TASK STATEMENT - Each entry should be returned exactly as written, with no pictures carried over.

(Beginning of RECORDS SHOWN)

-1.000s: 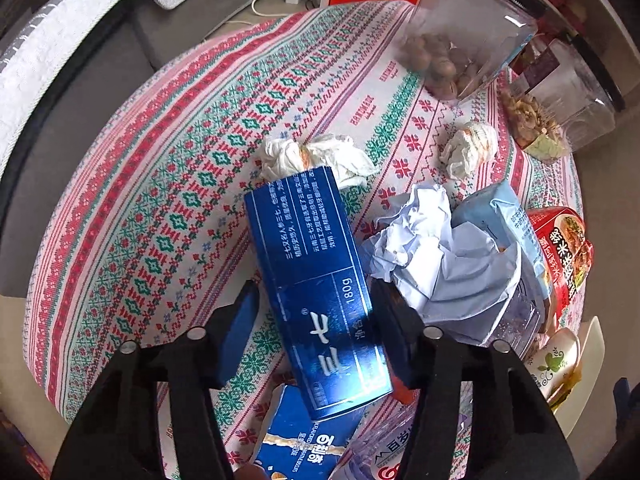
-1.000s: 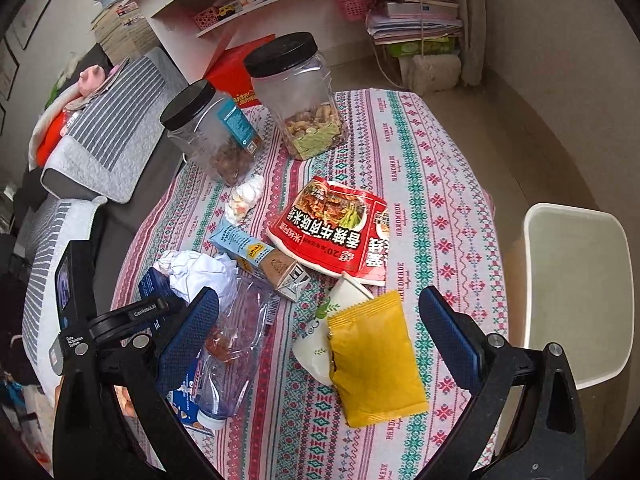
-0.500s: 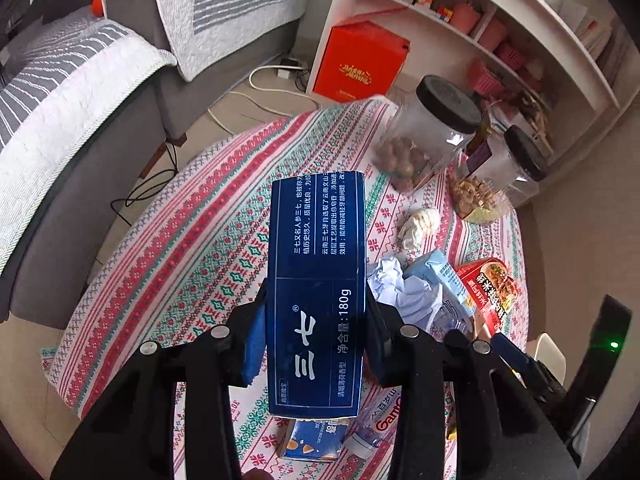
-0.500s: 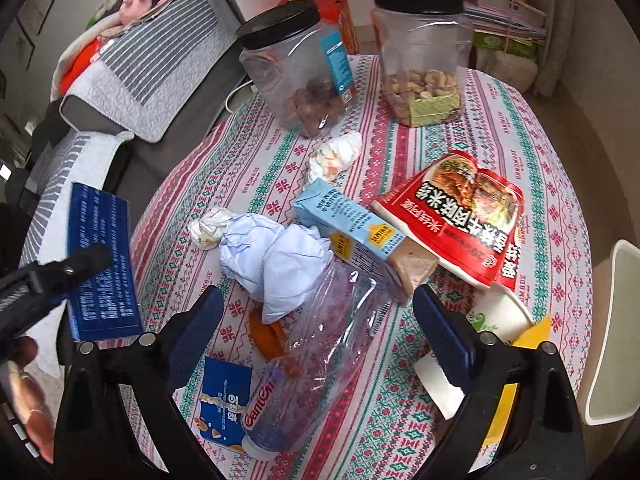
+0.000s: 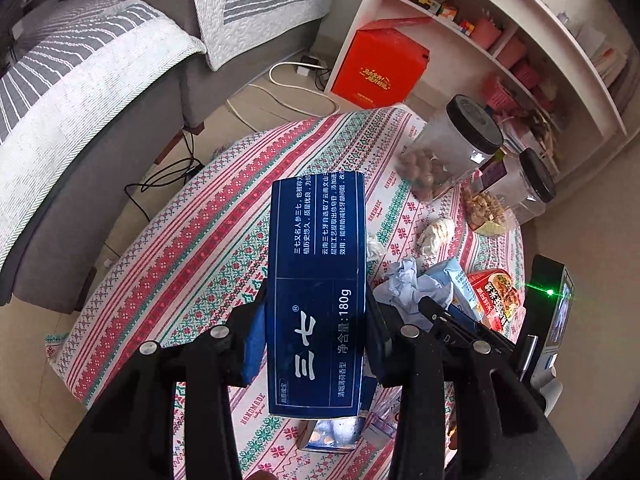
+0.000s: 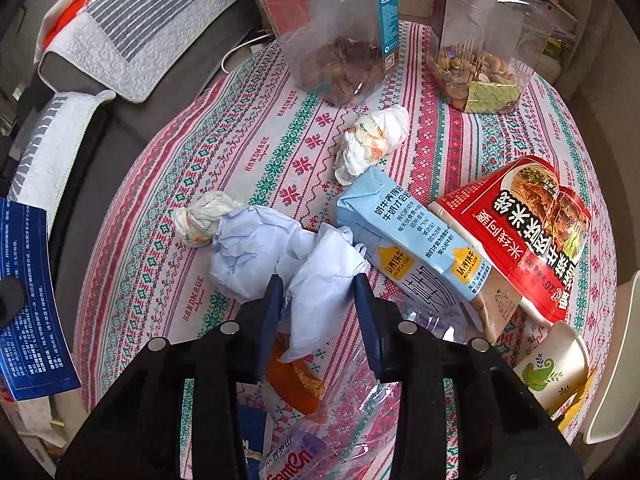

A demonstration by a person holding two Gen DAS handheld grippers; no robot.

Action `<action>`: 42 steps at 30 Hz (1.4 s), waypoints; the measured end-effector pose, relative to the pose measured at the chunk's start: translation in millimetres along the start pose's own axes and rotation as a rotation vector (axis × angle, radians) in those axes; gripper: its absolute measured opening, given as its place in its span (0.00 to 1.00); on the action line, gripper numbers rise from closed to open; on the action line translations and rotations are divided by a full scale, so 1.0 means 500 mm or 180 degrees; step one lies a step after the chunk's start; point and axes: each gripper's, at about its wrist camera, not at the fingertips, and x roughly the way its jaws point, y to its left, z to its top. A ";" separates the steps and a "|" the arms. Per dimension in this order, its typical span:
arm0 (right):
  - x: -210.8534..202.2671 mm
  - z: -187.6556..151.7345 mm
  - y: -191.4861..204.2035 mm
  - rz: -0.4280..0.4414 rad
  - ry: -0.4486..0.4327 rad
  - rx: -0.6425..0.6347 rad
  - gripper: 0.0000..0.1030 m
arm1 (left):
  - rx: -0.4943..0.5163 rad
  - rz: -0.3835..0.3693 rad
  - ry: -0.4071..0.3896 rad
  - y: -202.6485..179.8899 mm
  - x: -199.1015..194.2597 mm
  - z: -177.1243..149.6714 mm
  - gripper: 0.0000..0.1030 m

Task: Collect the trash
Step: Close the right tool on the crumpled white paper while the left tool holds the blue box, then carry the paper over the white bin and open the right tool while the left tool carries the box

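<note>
My left gripper (image 5: 316, 320) is shut on a dark blue toothpaste box (image 5: 318, 280) and holds it up above the round table (image 5: 192, 264). The box also shows at the left edge of the right wrist view (image 6: 28, 300). My right gripper (image 6: 320, 300) has its jaws closed around a crumpled pale blue paper (image 6: 316, 276) that lies on the table. Around it lie a light blue milk carton (image 6: 404, 232), a red snack bag (image 6: 528, 232), two white tissue wads (image 6: 376, 136) (image 6: 200, 220), a paper cup (image 6: 552, 364) and a clear plastic bottle (image 6: 352, 420).
Two clear black-lidded jars (image 6: 336, 32) (image 6: 484, 40) stand at the table's far side. A grey sofa (image 5: 80, 100) is left of the table, a red box (image 5: 380, 64) and white shelves (image 5: 520, 20) beyond. A white bin edge (image 6: 616, 360) shows at the right.
My left gripper closed on the blue box and lifted it off the table. My right gripper moved down to the crumpled blue paper and narrowed its jaws around it.
</note>
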 end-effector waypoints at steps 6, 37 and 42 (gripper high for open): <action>-0.038 -0.005 -0.007 0.0055 -0.0236 0.0006 0.30 | 0.0023 -0.0004 -0.0056 -0.001 -0.008 -0.005 0.40; -0.360 -0.117 -0.194 -0.0299 -0.1752 0.0468 0.31 | 0.0681 -0.0541 -0.0638 -0.153 -0.051 -0.079 0.40; -0.395 -0.137 -0.281 -0.0505 -0.1874 0.0737 0.31 | 0.0873 -0.0565 -0.0663 -0.199 -0.039 -0.104 0.40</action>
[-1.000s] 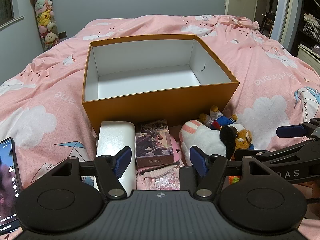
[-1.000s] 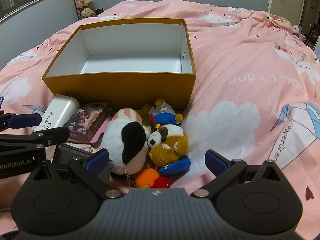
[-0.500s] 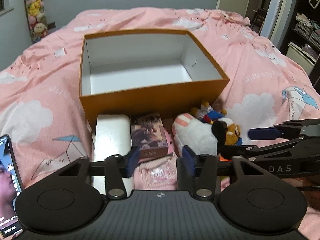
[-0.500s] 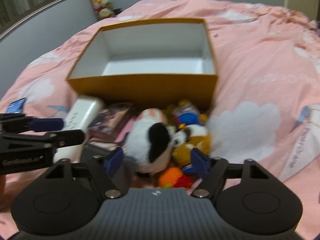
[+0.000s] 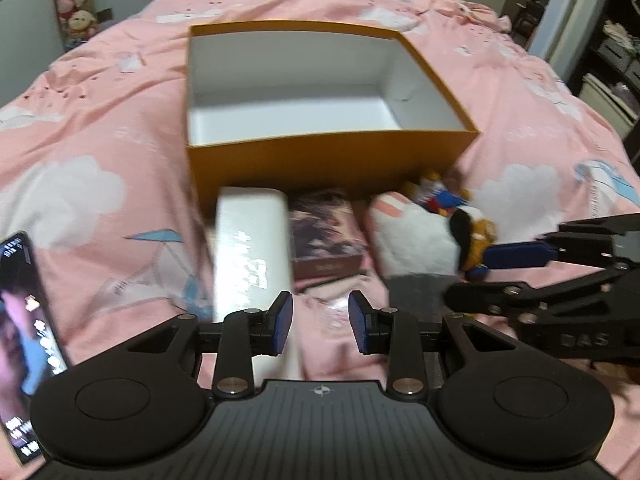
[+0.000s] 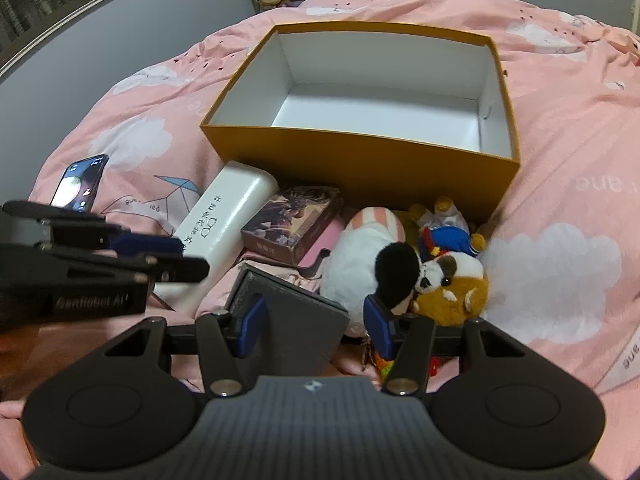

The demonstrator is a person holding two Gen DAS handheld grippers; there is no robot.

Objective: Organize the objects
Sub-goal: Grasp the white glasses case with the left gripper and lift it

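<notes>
An empty orange box [image 5: 328, 160] [image 6: 360, 148] with a white inside stands on the pink bed. In front of it lie a white case [image 5: 252, 248] [image 6: 218, 224], a dark card box [image 5: 324, 236] [image 6: 292, 224], a white plush [image 5: 412, 236] [image 6: 360, 260], a brown plush [image 6: 452, 292] and a dark grey box [image 6: 288, 316]. My left gripper [image 5: 319, 322] is open and empty, above the white case's near end. My right gripper [image 6: 316, 326] is open and empty, with the grey box between its fingers.
A lit phone [image 5: 20, 320] [image 6: 78, 182] lies on the bed at the left. A small blue-clad doll [image 6: 444, 232] leans by the box's front corner. A pink item [image 5: 336, 312] lies under the card box. Soft toys [image 5: 76, 4] hang on the far wall.
Both grippers have narrowed their opening. The left gripper has shifted left toward the white case. The right gripper has risen and moved left over the grey box.
</notes>
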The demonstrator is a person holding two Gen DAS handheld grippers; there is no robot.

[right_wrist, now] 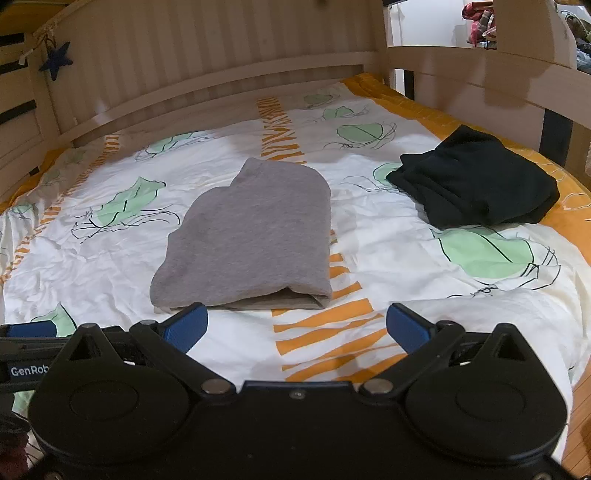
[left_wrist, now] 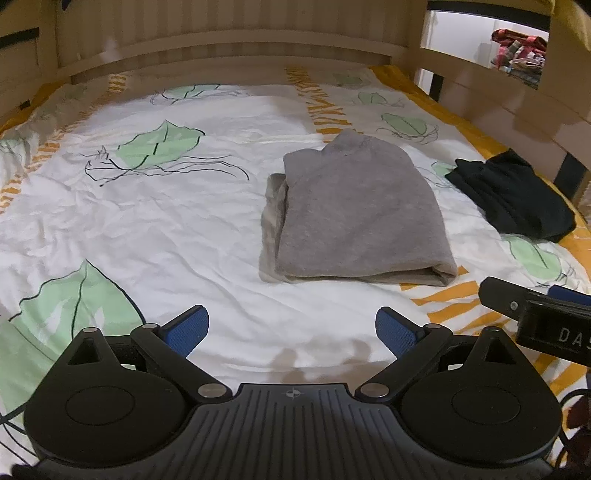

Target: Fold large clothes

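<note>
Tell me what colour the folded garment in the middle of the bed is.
Grey. The folded garment shows best in the right wrist view.

Far ahead and right of the right gripper [right_wrist: 296,329], a pile of clothes [right_wrist: 480,22] is cut off by the frame's top edge and too blurred to identify. The other gripper's body [right_wrist: 22,354], just left of it, runs off the left edge, its lettering clipped.
</note>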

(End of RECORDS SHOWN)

WORKED SOLUTION -
-1.000s: 
-1.000s: 
-0.500s: 
-0.500s: 
+0.000s: 
+0.000s: 

A demonstration by a person holding two Gen DAS handheld grippers; no robot.

Action `<action>`: 42 steps at 30 Hz (1.4 s), waypoints; the measured end-effector pose, relative to the pose measured at the chunk's start: translation in millimetres along the start pose's own axes and rotation as a rotation vector (axis × angle, radians) in those axes; gripper: its absolute measured opening, given as its place in its span (0.00 to 1.00); on the action line, gripper numbers rise from closed to open; on the action line translations and rotations are divided by a full scale, so 1.0 means 500 mm or 180 degrees; step one lies a step after the chunk's start; point and axes: each gripper's, at about its wrist camera, not at the fingertips, and x roughly the way its jaws point, y to its left, z to its top. A ";" separates the steps and a "|" the arms. Per dimension in this order, its typical span:
arm0 (right):
  - x: -210.8534..202.2671 mm
  - z: -187.6556..151.7345 mm
  - y: -191.4861..204.2035 mm
  - rz: -0.4280..0.4414 rad
  - ry: -0.4486..0.4327 rad
  - rx: -0.6425..0.6347 rad
  - gripper: 0.0000..0.1030 m
arm1 (left):
  - rx: -0.4943..0.5163 rad
  - rz: -0.3835..0.3693 rad
  - ry: -0.4071..0.3896 rad
  - y: -202.6485..179.8899 mm
  - x: -199.1015..194.2597 mm
  - z: -177.1243..149.6714 mm
  - gripper: 0.0000..0.1030 m

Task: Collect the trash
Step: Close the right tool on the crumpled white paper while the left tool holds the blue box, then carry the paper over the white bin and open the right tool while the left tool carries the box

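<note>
My left gripper (image 5: 316, 320) is shut on a dark blue toothpaste box (image 5: 318, 280) and holds it up above the round table (image 5: 192, 264). The box also shows at the left edge of the right wrist view (image 6: 28, 300). My right gripper (image 6: 320, 300) has its jaws closed around a crumpled pale blue paper (image 6: 316, 276) that lies on the table. Around it lie a light blue milk carton (image 6: 404, 232), a red snack bag (image 6: 528, 232), two white tissue wads (image 6: 376, 136) (image 6: 200, 220), a paper cup (image 6: 552, 364) and a clear plastic bottle (image 6: 352, 420).
Two clear black-lidded jars (image 6: 336, 32) (image 6: 484, 40) stand at the table's far side. A grey sofa (image 5: 80, 100) is left of the table, a red box (image 5: 380, 64) and white shelves (image 5: 520, 20) beyond. A white bin edge (image 6: 616, 360) shows at the right.
My left gripper closed on the blue box and lifted it off the table. My right gripper moved down to the crumpled blue paper and narrowed its jaws around it.
</note>
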 end-effector waypoints at steps 6, 37 and 42 (gripper high for open): <action>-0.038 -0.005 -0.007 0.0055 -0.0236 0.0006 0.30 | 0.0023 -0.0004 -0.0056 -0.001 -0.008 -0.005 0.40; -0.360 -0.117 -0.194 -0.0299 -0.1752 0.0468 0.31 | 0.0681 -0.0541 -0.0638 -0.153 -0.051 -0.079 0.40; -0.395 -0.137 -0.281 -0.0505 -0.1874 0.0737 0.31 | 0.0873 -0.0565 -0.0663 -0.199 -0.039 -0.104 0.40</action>
[-1.000s] 
[-1.000s] 
[-0.500s] 
[-0.500s] 
[+0.000s] 
[+0.000s] 

The demonstrator is a person holding two Gen DAS handheld grippers; there is no robot.

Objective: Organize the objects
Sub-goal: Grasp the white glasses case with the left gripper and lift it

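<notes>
An empty orange box [image 5: 328, 160] [image 6: 360, 148] with a white inside stands on the pink bed. In front of it lie a white case [image 5: 252, 248] [image 6: 218, 224], a dark card box [image 5: 324, 236] [image 6: 292, 224], a white plush [image 5: 412, 236] [image 6: 360, 260], a brown plush [image 6: 452, 292] and a dark grey box [image 6: 288, 316]. My left gripper [image 5: 319, 322] is open and empty, above the white case's near end. My right gripper [image 6: 316, 326] is open and empty, with the grey box between its fingers.
A lit phone [image 5: 20, 320] [image 6: 78, 182] lies on the bed at the left. A small blue-clad doll [image 6: 444, 232] leans by the box's front corner. A pink item [image 5: 336, 312] lies under the card box. Soft toys [image 5: 76, 4] hang on the far wall.
Both grippers have narrowed their opening. The left gripper has shifted left toward the white case. The right gripper has risen and moved left over the grey box.
</notes>
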The demonstrator is a person holding two Gen DAS handheld grippers; there is no robot.

[right_wrist, now] 
[left_wrist, now] 

Target: Fold large clothes

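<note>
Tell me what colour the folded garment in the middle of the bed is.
Grey. The folded garment shows best in the right wrist view.

Far ahead and right of the right gripper [right_wrist: 296,329], a pile of clothes [right_wrist: 480,22] is cut off by the frame's top edge and too blurred to identify. The other gripper's body [right_wrist: 22,354], just left of it, runs off the left edge, its lettering clipped.
</note>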

Nothing else remains for this exercise.